Multithreaded programs are difficult to get right.  The interaction of concurrently executing threads leads to a huge number of program behaviors.  Programmers, unable to account for all possible interactions among threads, often make errors which are difficult to find by traditional testing methods.  In this lecture, I will present CHESS, a software model checker for systematically enumerating such behaviors.

CHESS implements iterative context-bounding, a new approach for effectively searching the state space of a multithreaded program.  In an execution of a multithreaded program, a context switch occurs when a thread temporarily stops execution and a different thread starts.  Iterative context-bounding gives priority to executions with fewer context switches, exploring all executions with no context switches followed by all executions with one context switch and so on.

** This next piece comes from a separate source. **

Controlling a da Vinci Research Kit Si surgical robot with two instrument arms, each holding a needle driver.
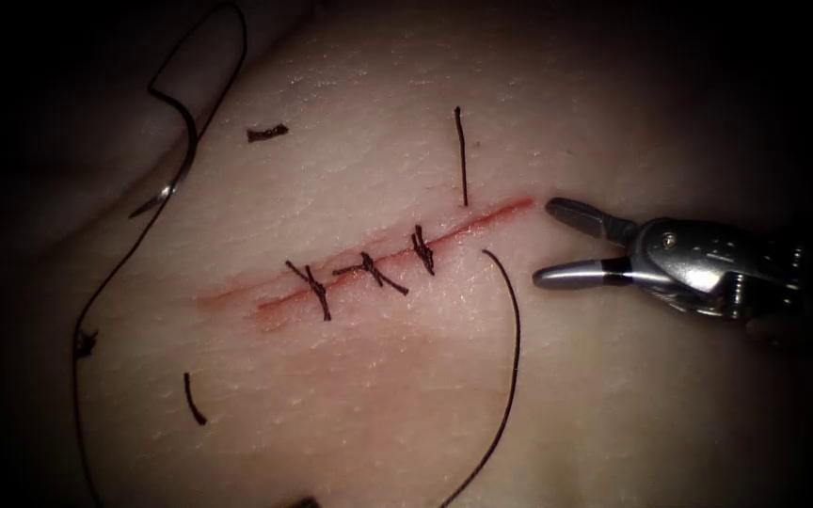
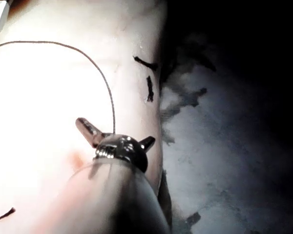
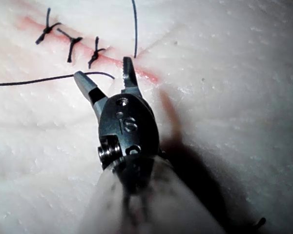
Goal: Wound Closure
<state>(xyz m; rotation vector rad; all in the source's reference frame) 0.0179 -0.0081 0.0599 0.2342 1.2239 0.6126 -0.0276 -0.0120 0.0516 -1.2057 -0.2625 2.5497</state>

For a fixed number of context switches, the total number of executions in a program is polynomial in the number of steps taken by each thread.  This theoretical upper bound makes it practically feasible to scale systematic exploration to large programs without sacrificing the ability to go deep in the state space.  Our experience applying CHESS to large real-world programs shows that systematic search with a small number of context switches has the ability to expose nontrivial concurrency bugs.  CHESS has uncovered 9 previously unknown bugs in our benchmarks, each exposed by an execution with at most 2 context switches.

Monday, July 30, 2007

10:00 am - 11:00 am

3330 Walnut Street,

Room 315 Levine Hall